It a remarkable fact that this concert from the Edinburgh Festival 
                  in 1971 is of the Chicago Symphony Orchestra’s first tour 
                  away from North America since its foundation in 1891. At the 
                  time Solti was two years into his 22 year-stint as its eighth 
                  Music Director. When he took it on he was advised by one of 
                  its veteran players to regard it as ‘the best provincial 
                  orchestra in the world’. It certainly is one of the ‘Big 
                  Five’ in America and has always maintained its Germanic 
                  tradition and sound - which is why Solti, brought up on that 
                  very same tradition, felt so comfortable working with it - thanks 
                  to its first two Music Directors, Theodore Thomas and Frederick 
                  Stock, who between them directed it for its first half-century. 
                  As Solti himself put it, after the orchestra’s troubled 
                  years immediately preceding his appointment, he felt as Siegfried 
                  must have felt when he woke Brünnhilde from her long mountain-top 
                  slumber. He was its principal conductor 1969-1991, remarkably 
                  - and at the age of 59 - the first time in his career that he 
                  had his own symphony orchestra. When he resigned, he maintained 
                  his close links by becoming its Music Director Laureate from 
                  1991 until his death on 5 September 1997. He last conducted 
                  it six months or so earlier in a programme which included Shostakovich’s 
                  Symphony No.15. Where Don Bradman’s batting average in 
                  Test Matches did not quite make 100 (99.94), so Solti’s 
                  last concert with the CSO on 29 March 1997 was his 999th and 
                  he did not quite make his 1000th. 
                    
                  This tele-recording (directed by Anthony Craxton for BBC2) is 
                  dated by the ghastly dress sense of the audience and those dreadful 
                  late arrivals who march across the hall to their rows and then 
                  disrupt the seated audience while the applause for the overture 
                  they have just missed continues unabated. What also sits uncomfortably 
                  today is the almost total absence of women in the orchestra. 
                  There is just one who sits on the fourth desk of the first violins 
                  and there are two cellists. In that regard they were shadowing 
                  their European counterparts in Berlin and Vienna. As always 
                  with music on film, you are in the hands of, or rather at the 
                  mercy of, the television director. Just when you want to watch 
                  the conductor manoeuvre an orchestra through a tricky junction, 
                  the camera crudely cuts away to whoever plays the tune next. 

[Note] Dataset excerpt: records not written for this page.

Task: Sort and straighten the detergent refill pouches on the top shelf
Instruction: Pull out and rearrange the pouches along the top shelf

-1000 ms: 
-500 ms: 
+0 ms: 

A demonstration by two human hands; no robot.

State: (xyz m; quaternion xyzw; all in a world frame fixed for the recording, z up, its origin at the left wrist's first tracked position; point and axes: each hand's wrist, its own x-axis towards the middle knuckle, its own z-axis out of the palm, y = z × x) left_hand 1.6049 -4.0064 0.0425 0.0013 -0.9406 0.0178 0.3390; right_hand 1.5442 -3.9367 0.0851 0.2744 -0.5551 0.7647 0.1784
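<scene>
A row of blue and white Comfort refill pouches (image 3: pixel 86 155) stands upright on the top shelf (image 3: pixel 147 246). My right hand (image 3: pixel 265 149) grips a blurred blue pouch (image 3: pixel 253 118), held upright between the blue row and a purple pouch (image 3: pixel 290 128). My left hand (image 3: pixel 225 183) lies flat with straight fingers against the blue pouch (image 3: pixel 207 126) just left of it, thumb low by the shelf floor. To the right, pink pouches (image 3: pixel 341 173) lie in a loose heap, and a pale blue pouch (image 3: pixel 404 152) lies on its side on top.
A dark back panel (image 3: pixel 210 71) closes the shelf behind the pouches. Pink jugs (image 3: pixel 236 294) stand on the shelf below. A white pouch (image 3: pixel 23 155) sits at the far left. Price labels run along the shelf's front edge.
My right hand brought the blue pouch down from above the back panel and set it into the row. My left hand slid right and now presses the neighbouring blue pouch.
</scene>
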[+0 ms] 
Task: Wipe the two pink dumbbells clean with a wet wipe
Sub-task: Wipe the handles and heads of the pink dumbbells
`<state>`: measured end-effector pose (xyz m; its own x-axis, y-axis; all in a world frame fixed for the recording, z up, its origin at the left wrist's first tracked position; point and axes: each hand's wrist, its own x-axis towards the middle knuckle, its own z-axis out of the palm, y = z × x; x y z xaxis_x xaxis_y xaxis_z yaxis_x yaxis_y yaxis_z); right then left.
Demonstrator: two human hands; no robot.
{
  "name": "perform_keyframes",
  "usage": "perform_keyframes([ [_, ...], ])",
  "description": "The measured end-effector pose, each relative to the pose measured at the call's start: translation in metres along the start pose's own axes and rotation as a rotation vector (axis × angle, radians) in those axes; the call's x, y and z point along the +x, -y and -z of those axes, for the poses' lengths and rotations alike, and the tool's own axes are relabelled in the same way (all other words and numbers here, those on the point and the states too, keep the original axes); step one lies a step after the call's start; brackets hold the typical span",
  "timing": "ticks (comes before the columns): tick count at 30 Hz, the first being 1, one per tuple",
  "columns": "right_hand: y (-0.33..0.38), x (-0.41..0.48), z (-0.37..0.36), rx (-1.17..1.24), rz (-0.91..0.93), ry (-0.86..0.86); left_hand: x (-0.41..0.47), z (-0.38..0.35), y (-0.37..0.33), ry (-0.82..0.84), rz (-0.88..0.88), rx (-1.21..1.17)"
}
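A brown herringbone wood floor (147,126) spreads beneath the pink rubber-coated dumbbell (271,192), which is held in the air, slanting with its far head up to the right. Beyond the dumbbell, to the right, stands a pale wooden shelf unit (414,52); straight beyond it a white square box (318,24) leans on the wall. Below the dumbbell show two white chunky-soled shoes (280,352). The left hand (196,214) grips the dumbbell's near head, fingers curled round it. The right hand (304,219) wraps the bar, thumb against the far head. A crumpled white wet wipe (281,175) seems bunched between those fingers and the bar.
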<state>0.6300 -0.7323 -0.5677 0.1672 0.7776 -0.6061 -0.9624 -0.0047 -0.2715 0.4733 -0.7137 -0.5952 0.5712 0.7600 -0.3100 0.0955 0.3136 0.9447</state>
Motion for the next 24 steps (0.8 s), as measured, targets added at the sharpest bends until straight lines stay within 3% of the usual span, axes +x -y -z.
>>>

                  On the other hand Solti is an uncomfortable conductor to watch. 
                  His arm movements make him jerk puppet-like, he is continually 
                  whisking his players into a lather, his face often contorted 
                  into lop-sided grimace. There is however wonderful clarity and 
                  energy to fuel the pulse of the music. The overture is thrilling, 
                  the violins skate like water-boatmen through those pianissimo 
                  string passages, the wind players achieve impeccable ensemble 
                  thanks to the flautist’s subtle direction (like a sub-conductor) 
                  of his seven surrounding confrères. In the Brahms 
                  - in which all four wind pairings are doubled - Solti’s 
                  tempi are extreme at both ends of the spectrum, the trio in 
                  the third movement Allegretto so rushed the players hang 
                  on to their conductor’s coat-tails to keep up. The finale 
                  is magnificent with Dale Clevenger’s Alpine theme on the 
                  French horn emerging bell-like from the sinister gloom of the 
                  introduction. With 46 years having elapsed since he joined in 
                  1966, Clevenger still occupies that principal’s chair. 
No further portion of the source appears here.